Directed by Stephan Gray, the recently released video for “Fast Leaner” is a gorgeously shot, hallucinogenic-fueled take on the prototypical hip-hop video that’s one part Italian art film, one part trap shit, one part street shit, shot at dusk and at night in various locations, including the desert, the studio, the streets, artist-like lofts. If this the sound and look  of our soon-to-be dystopian future in which our society collapses, the poor get sick and the rich get richer, then it fucking slaps. 

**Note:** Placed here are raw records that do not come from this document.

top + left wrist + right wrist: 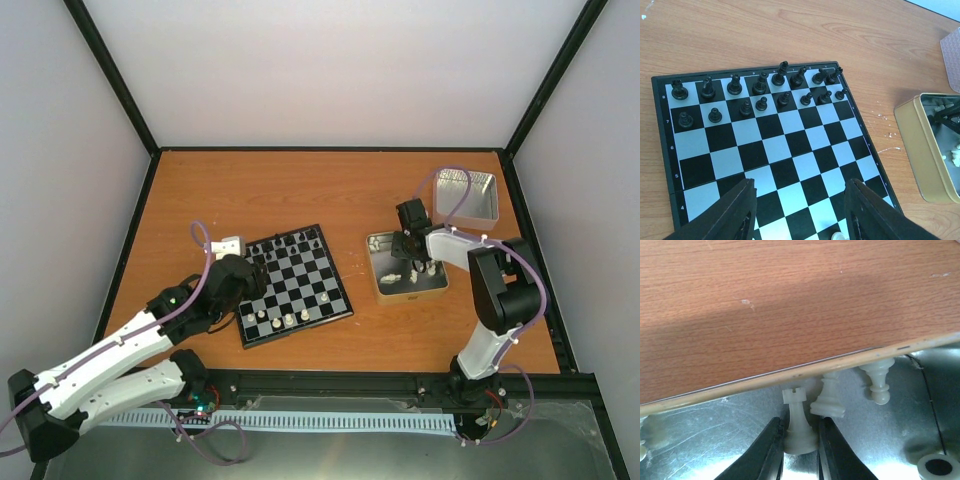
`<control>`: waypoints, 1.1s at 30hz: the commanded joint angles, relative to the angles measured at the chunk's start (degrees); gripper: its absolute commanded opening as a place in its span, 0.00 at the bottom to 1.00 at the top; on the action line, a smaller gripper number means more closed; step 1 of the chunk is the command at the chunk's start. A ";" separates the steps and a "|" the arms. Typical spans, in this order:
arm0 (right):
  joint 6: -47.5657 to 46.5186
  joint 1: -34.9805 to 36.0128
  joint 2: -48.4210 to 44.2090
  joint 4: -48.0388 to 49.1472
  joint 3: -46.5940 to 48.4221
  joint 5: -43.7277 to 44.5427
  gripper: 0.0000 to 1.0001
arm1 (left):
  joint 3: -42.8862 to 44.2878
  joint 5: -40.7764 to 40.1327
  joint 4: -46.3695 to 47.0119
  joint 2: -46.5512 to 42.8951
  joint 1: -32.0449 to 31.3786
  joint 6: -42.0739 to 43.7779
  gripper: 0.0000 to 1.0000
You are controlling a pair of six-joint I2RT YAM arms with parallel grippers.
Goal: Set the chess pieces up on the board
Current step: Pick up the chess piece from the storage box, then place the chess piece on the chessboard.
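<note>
The board (295, 285) lies left of centre, with black chessmen on its far rows (760, 90) and a few cream-white chess pieces (288, 320) on its near rows. My left gripper (800, 215) is open and empty, low over the board's near part, with one white piece (837, 235) just by its right finger. It shows at the board's left edge in the top view (245, 285). My right gripper (800, 450) is down in the gold-rimmed tin (383, 290), shut on the base of a white rook (799, 422). Two more white pieces (829, 399) lie beside it.
The tin's wall (815, 371) runs right in front of the right fingers. The same tin (920, 150) stands right of the board. A second square silver tin (470, 195) sits at the back right. A white ring (939, 466) lies on the tin floor.
</note>
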 commanded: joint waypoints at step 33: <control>-6.46 11.92 -36.16 17.12 -5.71 -66.78 0.15 | 14.78 60.01 34.05 18.44 10.63 0.97 0.55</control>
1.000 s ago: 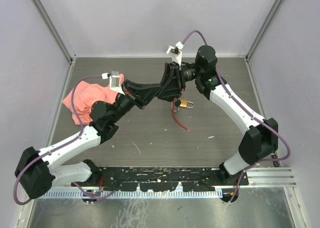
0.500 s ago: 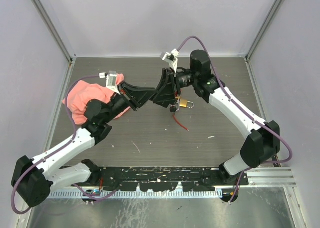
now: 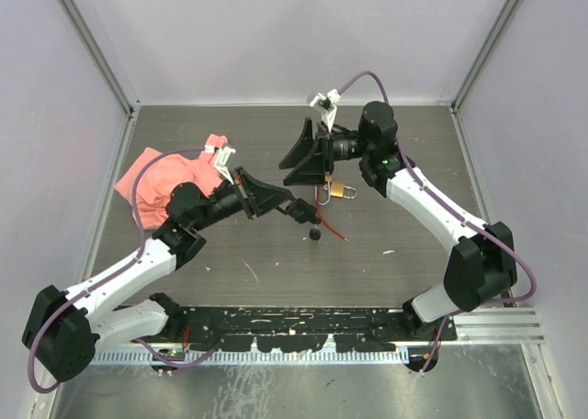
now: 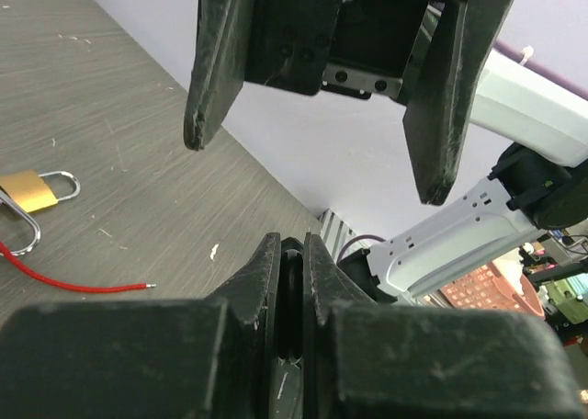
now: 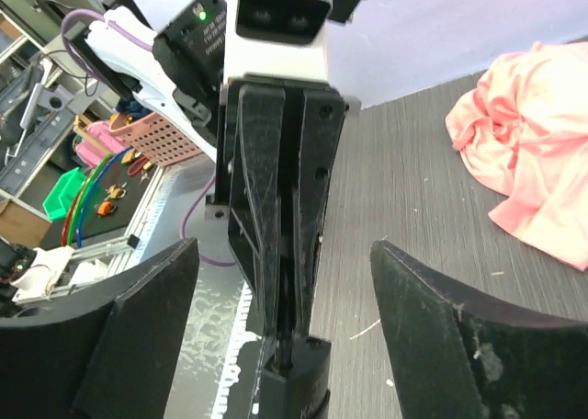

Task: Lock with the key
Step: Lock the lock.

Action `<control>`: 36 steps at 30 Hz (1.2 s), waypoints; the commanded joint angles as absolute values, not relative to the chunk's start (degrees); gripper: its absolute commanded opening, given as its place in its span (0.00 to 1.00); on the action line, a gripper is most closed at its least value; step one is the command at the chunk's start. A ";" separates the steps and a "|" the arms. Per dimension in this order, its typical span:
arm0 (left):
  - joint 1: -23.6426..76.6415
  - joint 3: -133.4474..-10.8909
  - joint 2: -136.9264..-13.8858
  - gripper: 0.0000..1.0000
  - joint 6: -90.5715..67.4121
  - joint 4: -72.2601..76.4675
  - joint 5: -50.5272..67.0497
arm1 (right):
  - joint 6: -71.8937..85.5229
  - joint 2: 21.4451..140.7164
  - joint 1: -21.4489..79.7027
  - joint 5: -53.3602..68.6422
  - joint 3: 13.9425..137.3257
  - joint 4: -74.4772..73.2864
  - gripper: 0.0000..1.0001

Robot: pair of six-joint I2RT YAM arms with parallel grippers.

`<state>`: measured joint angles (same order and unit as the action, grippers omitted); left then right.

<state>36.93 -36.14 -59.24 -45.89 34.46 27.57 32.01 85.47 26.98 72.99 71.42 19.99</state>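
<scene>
Brass padlock (image 3: 338, 190) lay flat on the table (image 3: 413, 143), shackle pointing right, with a red cord (image 3: 331, 224) running from beside it toward the near edge. Left gripper (image 3: 306, 215) hovered just near-left of the padlock, clenched on the black-headed key (image 3: 315, 234), apart from the lock. Right gripper (image 3: 296, 160) hung just left of the padlock, spread wide, grasping nothing. Pink cloth (image 3: 165, 175) lay well left of the padlock.
</scene>
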 commanded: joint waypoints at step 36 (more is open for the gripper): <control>29.18 -43.60 -58.30 0.00 -62.57 57.18 12.68 | 44.80 85.98 30.84 46.33 48.24 82.71 0.84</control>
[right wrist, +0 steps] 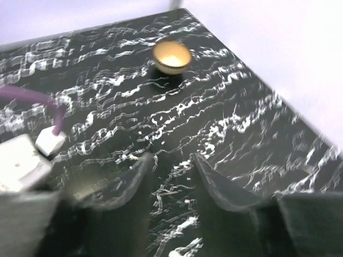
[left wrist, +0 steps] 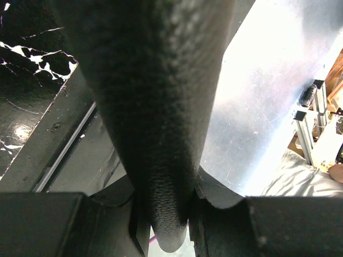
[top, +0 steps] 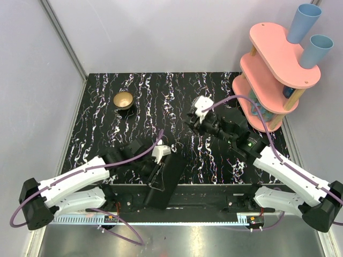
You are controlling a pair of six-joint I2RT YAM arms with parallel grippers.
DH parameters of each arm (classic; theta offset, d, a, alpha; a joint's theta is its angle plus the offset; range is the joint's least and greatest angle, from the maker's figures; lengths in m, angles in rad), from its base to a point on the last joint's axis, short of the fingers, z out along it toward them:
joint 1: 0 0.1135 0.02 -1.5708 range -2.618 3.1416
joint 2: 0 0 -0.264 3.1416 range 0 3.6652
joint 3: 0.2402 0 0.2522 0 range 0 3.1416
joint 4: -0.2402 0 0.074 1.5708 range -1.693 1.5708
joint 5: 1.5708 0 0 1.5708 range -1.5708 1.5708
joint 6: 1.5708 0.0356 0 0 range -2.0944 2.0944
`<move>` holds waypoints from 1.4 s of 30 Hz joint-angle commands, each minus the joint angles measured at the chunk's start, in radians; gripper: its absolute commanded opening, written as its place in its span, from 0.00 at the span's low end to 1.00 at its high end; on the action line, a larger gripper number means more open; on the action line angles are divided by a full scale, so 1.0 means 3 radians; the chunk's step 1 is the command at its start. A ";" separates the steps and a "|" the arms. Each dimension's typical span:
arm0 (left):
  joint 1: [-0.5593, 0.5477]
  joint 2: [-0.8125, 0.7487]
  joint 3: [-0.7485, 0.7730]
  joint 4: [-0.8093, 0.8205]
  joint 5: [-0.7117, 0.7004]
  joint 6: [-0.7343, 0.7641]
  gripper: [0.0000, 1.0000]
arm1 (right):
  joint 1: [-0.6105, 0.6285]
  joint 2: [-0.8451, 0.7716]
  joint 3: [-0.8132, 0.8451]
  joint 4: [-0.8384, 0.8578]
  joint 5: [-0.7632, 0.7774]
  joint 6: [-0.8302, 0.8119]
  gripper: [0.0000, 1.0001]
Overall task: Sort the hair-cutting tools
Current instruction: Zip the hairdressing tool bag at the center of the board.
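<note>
No scissors show in any view. The black folding case (top: 167, 182) lies tilted over the table's near edge. My left gripper (top: 156, 175) is shut on it. In the left wrist view the case's textured black edge (left wrist: 155, 107) fills the middle and is pinched between the fingers of the left gripper (left wrist: 169, 214). My right gripper (top: 191, 122) hovers open and empty over the middle of the black marbled table (top: 161, 96). In the right wrist view the right gripper (right wrist: 174, 158) has only table between its fingers.
A small brass-coloured bowl (top: 124, 100) stands at the back left, also in the right wrist view (right wrist: 171, 56). A pink tiered shelf (top: 273, 75) with two blue cups (top: 303, 21) stands at the back right. The left arm's white wrist camera (right wrist: 21, 160) shows at lower left.
</note>
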 commanded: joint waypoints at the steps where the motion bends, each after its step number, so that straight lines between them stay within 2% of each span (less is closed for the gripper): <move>1: -0.0002 -0.0362 0.0204 0.0067 0.0025 0.0077 0.00 | -0.0019 -0.0064 0.0194 -0.0531 0.1600 0.0963 0.74; 2: -0.0007 -0.0424 0.0168 0.0057 0.0020 0.0103 0.00 | -0.0013 -0.0084 0.0220 -0.0691 0.1820 0.1193 0.81; 3: -0.0007 -0.0480 0.0158 0.0072 0.0055 0.0113 0.00 | -0.0013 -0.0125 0.0230 -0.0819 0.1852 0.1403 0.87; 4: -0.0007 -0.0577 0.0148 0.0093 0.0091 0.0123 0.00 | -0.0013 -0.0242 0.0179 -0.0922 0.1782 0.1744 0.98; 5: -0.0017 -0.0623 0.0143 0.0108 0.0162 0.0164 0.00 | -0.0013 -0.0309 0.0123 -0.0908 0.1523 0.1874 1.00; 7: -0.0048 -0.0710 0.0153 0.0108 0.0163 0.0251 0.00 | -0.0018 -0.0452 0.0026 -0.0892 0.1403 0.2297 1.00; 10: -0.0084 -0.0757 0.0229 0.0062 -0.0189 0.0323 0.00 | -0.0034 -0.0433 0.0163 -0.1192 0.1326 0.2707 1.00; 11: -0.0104 -0.0777 0.0290 0.0057 -0.0514 0.0287 0.00 | -0.0044 -0.0397 0.0209 -0.1239 0.1189 0.2755 1.00; 13: -0.0140 -0.0848 0.0377 0.0088 -0.0777 0.0353 0.00 | -0.0064 -0.0290 0.0326 -0.1382 0.1152 0.2918 0.98; 14: -0.0140 -0.0854 0.0489 0.0088 -0.1137 0.0439 0.00 | -0.0080 -0.0259 0.0363 -0.1398 0.1015 0.2934 0.98; 15: -0.0140 -0.0849 0.0561 0.0098 -0.1303 0.0491 0.00 | -0.0141 -0.0223 0.0414 -0.1429 0.0964 0.2949 0.96; 17: -0.0140 -0.0696 0.0811 0.0078 -0.1559 0.0725 0.00 | -0.0243 -0.0111 0.0592 -0.1516 0.0780 0.2949 0.96; 21: -0.0140 -0.0405 0.1006 0.0144 -0.1770 0.1012 0.00 | -0.0596 0.0201 0.0940 -0.1593 0.0008 0.2858 0.86; 28: -0.0140 -0.0159 0.1093 0.0159 -0.2183 0.1258 0.00 | -0.0637 0.0794 0.1931 -0.1715 -0.0243 0.2755 0.81; 31: -0.0140 -0.0082 0.1175 0.0175 -0.2322 0.1406 0.00 | -0.0637 0.1070 0.2233 -0.1883 -0.0534 0.2786 0.80; 35: -0.0140 0.0000 0.1257 0.0231 -0.2322 0.1534 0.00 | -0.0693 0.1316 0.2291 -0.2119 -0.0903 0.2939 0.77; 42: -0.0140 -0.0082 0.0991 0.0425 -0.2409 0.1601 0.00 | -0.0852 0.1454 0.1954 -0.2048 -0.1225 0.3271 0.70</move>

Since the release of their critically applauded full-length debut, 2011’s Black Up, the Seattle-based act Shabazz Palaces — emcee and producer Ishmael “Butterfly” Butler and multi-instrumentalist Tendai “Baba” Maraire — have managed to boldly continue Butler’s relentless desire to reimagine hip-hop and to boldly expand the possibilities of sound while proving that they’re the heirs to the astral imaginations of Sun Ra, George Clinton, Octavia Butler and Alice Coltrane. As a result Butler has collaborated with like-minded, critically applauded experimentalists including Flying Lotus, Thundercat, Battles, Animal Collective, Clipping and others — and he has toured with the likes of Radiohead and Lauryn Hill.

Slated for an April 17, 2020 release through Sub Pop Records, Shabazz Palaces’ forthcoming album Don of Diamond Dreams is reportedly a sort of futuristic manifestation of ancient myth, featuring robotic and vocodered vocals, warped auto-tune, alien-like synthesizers — but with drums speaking a universal language, as the material’s overall sound meshes and blurs the lines between hip-hop, dub, soul, funk, African, experimental and occasionally even pop.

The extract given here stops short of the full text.